A Flow has a built-in .plot() function which can be used to visualize a Flow:

from jina import Flow

f = Flow().add().add()
f.plot('flow.svg')
../../../_images/flow.svg
from jina import Flow

f = Flow().add(name='e1').add(needs='e1').add(needs='e1')
f.plot('flow-2.svg')
../../../_images/flow-2.svg

One can also do it in the terminal via:

jina export flowchart flow.yml flow.svg 

Export#

A Flow YAML can be exported as a Docker Compose YAML or a Kubernetes YAML bundle.

Docker Compose#

from jina import Flow

f = Flow().add()
f.to_docker_compose_yaml()

One can also do it in the terminal via:

jina export docker-compose flow.yml docker-compose.yml 

This will generate a single docker-compose.yml file containing all the Executors of the Flow.
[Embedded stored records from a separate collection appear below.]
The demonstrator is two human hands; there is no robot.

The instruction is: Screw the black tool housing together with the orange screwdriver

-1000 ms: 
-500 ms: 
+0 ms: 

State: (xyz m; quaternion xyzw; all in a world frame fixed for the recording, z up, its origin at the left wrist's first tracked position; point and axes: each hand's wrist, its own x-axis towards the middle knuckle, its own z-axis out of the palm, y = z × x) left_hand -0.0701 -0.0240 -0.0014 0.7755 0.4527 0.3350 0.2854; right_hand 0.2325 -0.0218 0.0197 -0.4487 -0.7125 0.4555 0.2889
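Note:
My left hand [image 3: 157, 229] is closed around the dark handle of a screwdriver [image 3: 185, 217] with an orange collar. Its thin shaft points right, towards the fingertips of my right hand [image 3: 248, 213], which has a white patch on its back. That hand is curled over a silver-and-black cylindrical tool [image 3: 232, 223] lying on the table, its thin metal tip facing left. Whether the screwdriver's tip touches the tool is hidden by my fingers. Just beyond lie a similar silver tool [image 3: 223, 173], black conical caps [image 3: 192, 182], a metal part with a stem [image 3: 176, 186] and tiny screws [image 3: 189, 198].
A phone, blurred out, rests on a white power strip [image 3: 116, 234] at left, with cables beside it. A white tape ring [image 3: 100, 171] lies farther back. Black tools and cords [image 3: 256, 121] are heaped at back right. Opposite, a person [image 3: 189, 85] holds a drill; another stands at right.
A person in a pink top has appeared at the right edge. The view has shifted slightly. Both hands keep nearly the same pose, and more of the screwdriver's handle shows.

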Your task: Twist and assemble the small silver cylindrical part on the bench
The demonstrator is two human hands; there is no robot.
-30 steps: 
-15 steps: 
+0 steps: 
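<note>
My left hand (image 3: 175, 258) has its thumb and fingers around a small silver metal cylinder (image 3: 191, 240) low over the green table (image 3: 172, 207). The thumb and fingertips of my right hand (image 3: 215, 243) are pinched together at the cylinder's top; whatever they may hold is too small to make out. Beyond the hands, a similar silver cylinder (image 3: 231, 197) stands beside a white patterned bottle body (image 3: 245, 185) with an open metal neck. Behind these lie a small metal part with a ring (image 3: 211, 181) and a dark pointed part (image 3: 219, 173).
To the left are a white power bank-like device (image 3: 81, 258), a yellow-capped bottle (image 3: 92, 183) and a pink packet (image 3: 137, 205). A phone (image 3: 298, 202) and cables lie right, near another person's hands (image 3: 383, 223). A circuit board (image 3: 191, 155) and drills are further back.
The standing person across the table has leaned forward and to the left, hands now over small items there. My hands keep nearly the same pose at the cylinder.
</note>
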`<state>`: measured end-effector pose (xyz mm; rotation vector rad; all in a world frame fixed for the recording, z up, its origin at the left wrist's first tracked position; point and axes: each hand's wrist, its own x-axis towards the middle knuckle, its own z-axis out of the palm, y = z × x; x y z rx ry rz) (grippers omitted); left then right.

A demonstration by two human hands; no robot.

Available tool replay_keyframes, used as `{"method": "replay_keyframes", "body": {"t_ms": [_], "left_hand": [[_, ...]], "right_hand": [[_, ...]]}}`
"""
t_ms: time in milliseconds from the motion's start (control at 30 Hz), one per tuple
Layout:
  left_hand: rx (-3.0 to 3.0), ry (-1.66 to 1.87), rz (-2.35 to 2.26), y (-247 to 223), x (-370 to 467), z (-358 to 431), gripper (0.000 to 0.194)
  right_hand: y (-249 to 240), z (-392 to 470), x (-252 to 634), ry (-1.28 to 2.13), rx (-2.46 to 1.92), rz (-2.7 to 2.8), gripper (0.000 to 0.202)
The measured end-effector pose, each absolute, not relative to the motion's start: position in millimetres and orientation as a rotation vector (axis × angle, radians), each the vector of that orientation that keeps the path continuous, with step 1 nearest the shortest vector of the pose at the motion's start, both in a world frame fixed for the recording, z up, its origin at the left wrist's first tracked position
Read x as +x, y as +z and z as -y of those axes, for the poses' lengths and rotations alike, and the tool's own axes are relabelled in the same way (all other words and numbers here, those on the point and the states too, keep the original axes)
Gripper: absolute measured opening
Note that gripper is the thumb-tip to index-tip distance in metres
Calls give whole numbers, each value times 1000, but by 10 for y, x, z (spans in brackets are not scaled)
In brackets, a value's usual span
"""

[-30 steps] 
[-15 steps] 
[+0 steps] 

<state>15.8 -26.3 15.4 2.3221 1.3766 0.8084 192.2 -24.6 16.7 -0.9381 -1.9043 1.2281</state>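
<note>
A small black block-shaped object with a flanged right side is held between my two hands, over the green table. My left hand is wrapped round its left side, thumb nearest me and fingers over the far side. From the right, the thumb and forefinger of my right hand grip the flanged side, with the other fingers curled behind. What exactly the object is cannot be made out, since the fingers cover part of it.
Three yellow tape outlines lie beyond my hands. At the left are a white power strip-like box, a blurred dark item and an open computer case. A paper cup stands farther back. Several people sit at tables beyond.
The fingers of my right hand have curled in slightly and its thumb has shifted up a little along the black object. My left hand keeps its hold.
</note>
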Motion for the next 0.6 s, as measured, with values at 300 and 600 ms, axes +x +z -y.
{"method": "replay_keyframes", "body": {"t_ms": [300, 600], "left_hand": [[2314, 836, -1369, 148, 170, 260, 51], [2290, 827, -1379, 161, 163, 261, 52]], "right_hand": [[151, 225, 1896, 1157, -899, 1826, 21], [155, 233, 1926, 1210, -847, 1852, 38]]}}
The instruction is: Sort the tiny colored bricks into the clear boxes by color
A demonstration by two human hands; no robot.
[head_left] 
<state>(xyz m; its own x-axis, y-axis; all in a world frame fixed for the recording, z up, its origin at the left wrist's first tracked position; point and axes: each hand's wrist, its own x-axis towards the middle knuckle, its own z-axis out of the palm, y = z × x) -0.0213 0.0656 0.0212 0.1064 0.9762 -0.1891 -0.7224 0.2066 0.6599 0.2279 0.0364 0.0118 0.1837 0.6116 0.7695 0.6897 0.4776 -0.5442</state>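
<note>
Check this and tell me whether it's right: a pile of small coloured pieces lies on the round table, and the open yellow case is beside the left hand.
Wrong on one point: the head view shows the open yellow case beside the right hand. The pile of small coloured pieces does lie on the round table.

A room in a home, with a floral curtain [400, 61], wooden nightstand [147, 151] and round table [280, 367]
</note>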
For an advance utilisation of Docker Compose with jina please refer to this How to

Kubernetes#

from jina import Flow

f = Flow().add()
f.to_kubernetes_yaml('flow_k8s_configuration')

One can also do it in the terminal via:

jina export kubernetes flow.yml ./my-k8s 

This will generate the necessary Kubernetes configuration files for all the Executors of the Flow. The generated folder can be used directly with kubectl to deploy the Flow to an existing Kubernetes cluster.

For an advance utilisation of Kubernetes with jina please refer to this How to

Tip

Based on your local Jina version, Jina Hub may rebuild the Docker image during the YAML generation process. If you do not wish to rebuild the image, set the environment variable JINA_HUB_NO_IMAGE_REBUILD.

See also

For more in-depth guides on Flow deployment, take a look at our how-tos for Docker compose and Kubernetes.